Si tuffa dal pedalò e non riemerge, ragazzo di 16 anni muore in ospedale

AGGIORNAMENTO del 4 MAGGIO 2026: Come riporta Prima Brescia, non c’è stato nulla da fare per il 16enne Badr Ouajil, italiano di origini tunisine: nel pomeriggio di sabato 2 maggio 2026 non era riemerso da un tuffo in acqua dal pedalò. il trasporto disperato in ospedale e la dichiarazione del decesso nel tardo pomeriggio di ieri (3 maggio 2026).

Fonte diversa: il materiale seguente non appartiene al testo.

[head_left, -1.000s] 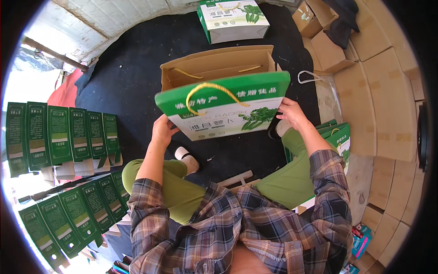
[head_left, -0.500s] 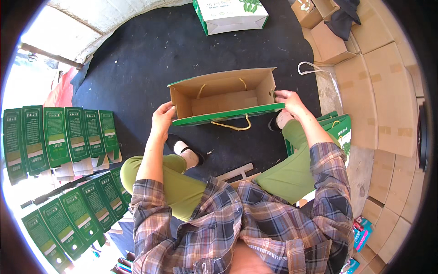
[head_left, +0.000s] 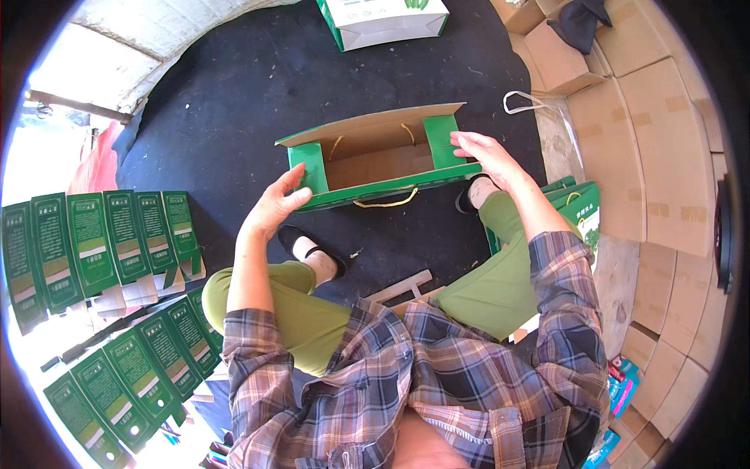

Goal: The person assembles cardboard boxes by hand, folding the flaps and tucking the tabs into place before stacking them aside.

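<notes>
In front of me a cardboard gift box [head_left: 378, 171] stands on the floor covering, its top open, green outside and brown inside. Its green left end flap [head_left: 312, 166] and right end flap [head_left: 442, 142] are folded in over the opening. A yellow cord handle [head_left: 388, 202] hangs on the near side, and more cord shows inside. My left hand [head_left: 273, 202] is beside the left end, fingers apart and holding nothing. Over the right end, my right hand [head_left: 491, 160] has its fingers stretched out near the flap; whether they touch it I cannot tell.
Rows of green flat cartons [head_left: 97, 244] stand at the left. A finished-looking white and green box [head_left: 389, 27] lies at the far side. Folded green boxes [head_left: 582, 202] lean by my right leg. Brown cartons [head_left: 609, 148] are stacked along the right, near a white strap loop [head_left: 527, 100].
Both end flaps have been folded inward over the box's opening. My hands have let go of the box's ends and opened. The view has shifted slightly.
</notes>
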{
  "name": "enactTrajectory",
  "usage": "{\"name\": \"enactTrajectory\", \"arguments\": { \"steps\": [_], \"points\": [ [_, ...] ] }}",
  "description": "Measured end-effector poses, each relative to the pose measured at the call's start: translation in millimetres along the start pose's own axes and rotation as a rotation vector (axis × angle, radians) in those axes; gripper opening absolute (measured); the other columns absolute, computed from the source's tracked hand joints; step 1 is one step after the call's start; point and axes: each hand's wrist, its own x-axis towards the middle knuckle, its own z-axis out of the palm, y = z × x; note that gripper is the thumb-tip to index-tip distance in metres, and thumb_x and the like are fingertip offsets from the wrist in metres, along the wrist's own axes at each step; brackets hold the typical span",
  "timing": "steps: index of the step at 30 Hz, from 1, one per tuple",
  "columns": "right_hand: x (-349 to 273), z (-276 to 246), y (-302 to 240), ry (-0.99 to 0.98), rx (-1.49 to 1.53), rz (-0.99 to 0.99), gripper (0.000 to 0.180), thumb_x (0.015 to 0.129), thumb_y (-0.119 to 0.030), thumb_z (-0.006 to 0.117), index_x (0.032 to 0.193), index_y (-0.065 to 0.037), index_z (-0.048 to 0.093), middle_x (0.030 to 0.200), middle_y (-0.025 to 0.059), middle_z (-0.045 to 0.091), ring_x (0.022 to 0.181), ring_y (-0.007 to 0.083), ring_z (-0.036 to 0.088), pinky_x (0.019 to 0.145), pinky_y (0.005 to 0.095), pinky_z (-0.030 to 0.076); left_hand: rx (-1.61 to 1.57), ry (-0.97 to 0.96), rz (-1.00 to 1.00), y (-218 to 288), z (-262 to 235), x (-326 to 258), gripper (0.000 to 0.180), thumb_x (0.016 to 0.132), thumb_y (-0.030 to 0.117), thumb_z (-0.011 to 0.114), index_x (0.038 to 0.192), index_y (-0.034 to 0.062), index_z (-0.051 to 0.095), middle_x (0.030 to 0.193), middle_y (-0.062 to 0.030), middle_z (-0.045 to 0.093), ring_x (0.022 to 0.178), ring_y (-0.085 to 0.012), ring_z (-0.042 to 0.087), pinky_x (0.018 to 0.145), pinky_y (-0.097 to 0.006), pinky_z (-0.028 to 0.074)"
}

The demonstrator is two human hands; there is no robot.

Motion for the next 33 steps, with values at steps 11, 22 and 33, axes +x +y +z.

Inizialmente era stata diffusa la notizia che Badr Ouajil fosse residente a Pavia, in realtà il 16enne, era nato a Calcinate in provincia di Bergamo e residente a Cividate al Piano.

Incidente sul lago di Garda

Un ragazzo di 16 anni, di origini tunisine, si trova ricoverato in condizioni disperate presso gli Spedali Civili di Brescia dopo un incidente avvenuto nelle acque del Lago di Garda, a Desenzano, durante quella che doveva essere una tranquilla gita fuori porta con degli amici.

Si tuffa dal pedalò

Tutto è accaduto nel pomeriggio di sabato 2 maggio 2026, nello specchio d’acqua antistante la frequentata spiaggia del Desenzanino. Il giovane faceva parte di una comitiva di amici recatasi sul Lago di Garda per godersi una giornata di sole. Il gruppo aveva deciso di noleggiare un pedalò per allontanarsi di poche decine di metri dal litorale. Secondo le prime ricostruzioni, il 16enne si sarebbe tuffato per un bagno, ma non è più tornato a galla.

I soccorsi

L’allarme è scattato istantaneamente, mobilitando la sala operativa della Guardia Costiera che ha inviato sul posto due mezzi navali. Uno degli amici presenti, con un gesto di grande coraggio, si è immerso nel tentativo di localizzare il compagno, riuscendo infine a individuarlo sul fondale e a riportarlo in superficie. Il 16enne  è stato subito issato a bordo dell’unità della Guardia Costiera, dove sono iniziate le prime, frenetiche manovre di rianimazione.

La corsa in ospedale

Una volta raggiunto il porto di Desenzano, il personale sanitario del 118 ha preso in carico il ragazzo, continuando i tentativi di stabilizzazione per lunghi minuti sulla banchina. Data la criticità del quadro clinico, è stato richiesto l’intervento dell’elisoccorso, che ha trasportato il giovane d’urgenza agli Spedali Civili di Brescia. Attualmente il sedicenne si trova nel reparto di rianimazione: le sue condizioni sono definite “disperate” dai medici.

Indagini in corso sulla dinamica

Mentre Pavia attende con ansia notizie dal bollettino medico, la Guardia Costiera, la Polizia di Stato e i Carabinieri hanno avviato tutti gli accertamenti necessari per ricostruire con precisione la dinamica dell’incidente. Gli inquirenti stanno valutando se il giovane sia stato colto da un malore improvviso, forse dovuto a uno shock termico, o se vi siano altre cause alla base della mancata riemersione.